DP[I][J] = Max{dp[i-1][j-v[i]] + w[i],dp[i-1][j]};

The above formula should be well understood, when the volume of item I is less than the current remaining volume, it can be loaded into the backpack, then dp[i][j] = Dp[i-1][j-v[i]]+w[i]. On the other hand, can not be transferred to the backpack, dp[i][j] = dp[i-1][j].

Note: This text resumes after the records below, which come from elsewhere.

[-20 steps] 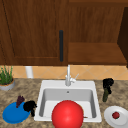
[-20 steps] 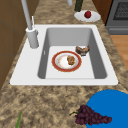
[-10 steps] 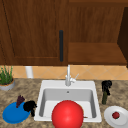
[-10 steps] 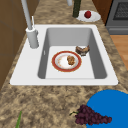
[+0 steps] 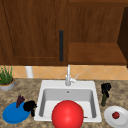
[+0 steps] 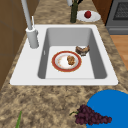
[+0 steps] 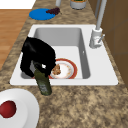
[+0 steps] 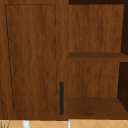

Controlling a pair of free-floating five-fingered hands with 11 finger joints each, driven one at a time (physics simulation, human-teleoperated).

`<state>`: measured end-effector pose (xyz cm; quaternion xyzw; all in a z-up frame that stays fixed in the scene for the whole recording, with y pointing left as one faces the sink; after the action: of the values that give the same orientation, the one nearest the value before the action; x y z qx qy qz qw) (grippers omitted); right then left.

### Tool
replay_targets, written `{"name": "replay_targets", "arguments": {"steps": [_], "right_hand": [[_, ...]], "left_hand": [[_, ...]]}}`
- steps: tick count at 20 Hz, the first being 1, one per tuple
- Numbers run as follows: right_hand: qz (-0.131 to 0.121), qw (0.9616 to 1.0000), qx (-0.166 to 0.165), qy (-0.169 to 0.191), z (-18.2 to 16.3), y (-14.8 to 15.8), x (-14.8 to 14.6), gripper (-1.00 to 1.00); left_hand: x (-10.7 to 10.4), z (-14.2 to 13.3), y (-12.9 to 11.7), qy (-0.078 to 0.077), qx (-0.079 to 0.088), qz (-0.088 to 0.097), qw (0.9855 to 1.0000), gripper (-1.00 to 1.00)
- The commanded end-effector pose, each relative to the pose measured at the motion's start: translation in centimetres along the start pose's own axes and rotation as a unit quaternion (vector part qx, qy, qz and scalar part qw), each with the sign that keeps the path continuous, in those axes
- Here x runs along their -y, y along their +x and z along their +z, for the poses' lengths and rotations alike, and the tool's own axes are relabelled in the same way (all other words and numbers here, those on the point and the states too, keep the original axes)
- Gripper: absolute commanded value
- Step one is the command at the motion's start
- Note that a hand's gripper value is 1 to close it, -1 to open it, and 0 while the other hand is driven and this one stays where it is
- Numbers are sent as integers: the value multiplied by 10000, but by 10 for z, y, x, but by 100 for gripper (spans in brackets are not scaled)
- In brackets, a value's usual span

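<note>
Here, a dark green glass bottle (image 7: 43,82) is gripped at its neck by the black right hand (image 7: 37,57), whose fingers are curled round it from above. The bottle is seen upright on the speckled stone worktop (image 7: 82,105), just beside the right rim of the white sink (image 7: 105,70) and near a white plate (image 7: 22,110) on which a small red fruit (image 7: 7,109) lies. In the front view the same right hand (image 5: 106,88) is shown on top of the bottle (image 5: 104,100).

The black left hand (image 5: 30,106) is held in the air at the edge of a round blue plate (image 5: 13,115), beside a bunch of dark purple grapes (image 5: 20,100); whether its fingers are curled cannot be told.

Inside the basin, a red-rimmed plate (image 6: 66,61) with a piece of brown food is shown, with a small brown bowl (image 6: 82,50) touching its edge. A red ball-like shape (image 5: 67,114) is seen at the front of the sink.

As judged from this, the bottle is grasped but not lifted; it has not yet been carried anywhere.
</note>
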<state>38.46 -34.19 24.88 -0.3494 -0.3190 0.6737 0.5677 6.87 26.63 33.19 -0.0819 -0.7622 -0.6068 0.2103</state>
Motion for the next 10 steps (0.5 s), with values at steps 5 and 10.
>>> {"name": "replay_targets", "arguments": {"steps": [5,10], "right_hand": [[-69,9999,20,-123,-15,-20,17,100],[133,9991,-87,-401,-12,-21,18,100]], "left_hand": [[0,0,0,0,0,0,10000,0],[0,0,0,0,0,0,10000,0]]}}
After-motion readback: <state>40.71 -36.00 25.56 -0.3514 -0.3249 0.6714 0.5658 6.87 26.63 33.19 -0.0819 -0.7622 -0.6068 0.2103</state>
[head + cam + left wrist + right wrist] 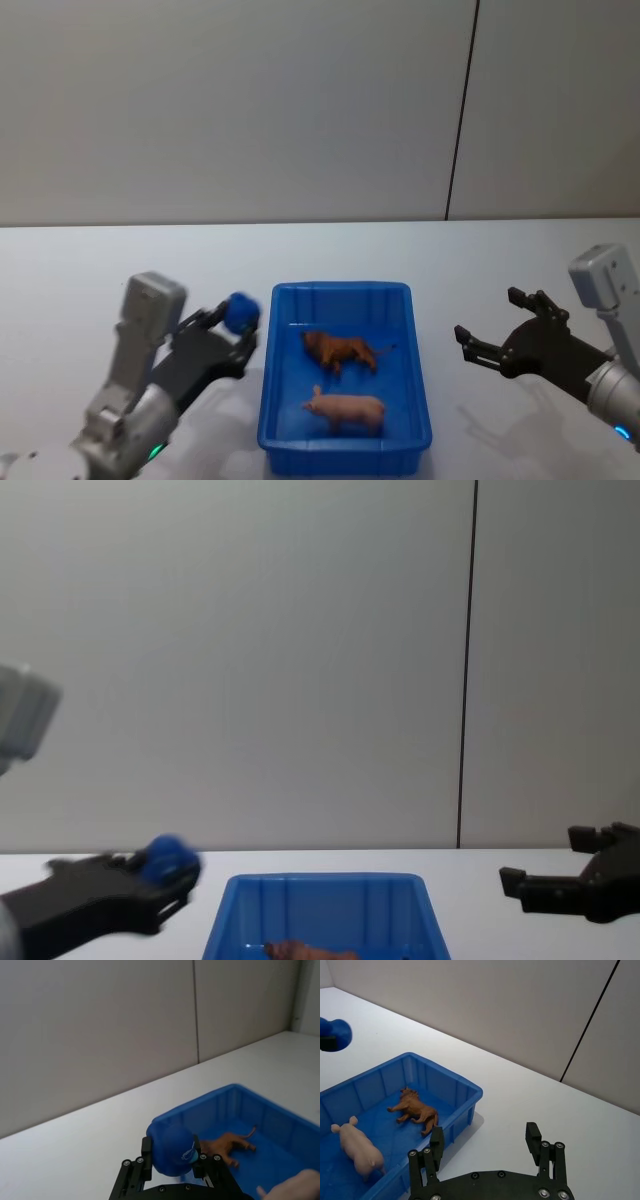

0-1 knapsack problem Implementation algorithm 1

#include <iostream>using namespace std; #define MAXSIZE 100int  w[maxsize];int  v[maxsize];int  maxv;int  n;int  dp[ Maxsize][maxsize];int Max (int a, int  b) {if (A;  b) return  A; else return  B;} int  Main () {CIN >> n >>  maxv; for (int i = 1; I <= n; i++ ) {cin >> w[i] >> V[i]; } for (int i = 0; I <= maxv; i++ ) Dp[0][i] = 0 , for (int i = 1; I <= n; i++ ) {///only if J >= w[i],d P[I][J] To select the maximum value for (int j = MAXV; J >= W[i]; j--) {dp[i][j] = max (Dp[i-1][j], dp[i-1][j-w[i] +  v[ I]); }//When J < W[i], stating that the item I is not able to transfer to the backpack, so dp[i][j] = Dp[i-1][j] for (int j = W[i]-1; J >= 0; j--) dp[i][j] = Dp[i-1][J]; } cout << DP[N][MAXV] <<  Endl; return 0 ;}         

See here, not yet, haha! The following describes the optimization of DP, we found that the DP is a two-dimensional array, in fact, the DP can be fully represented by a one-dimensional array. Why???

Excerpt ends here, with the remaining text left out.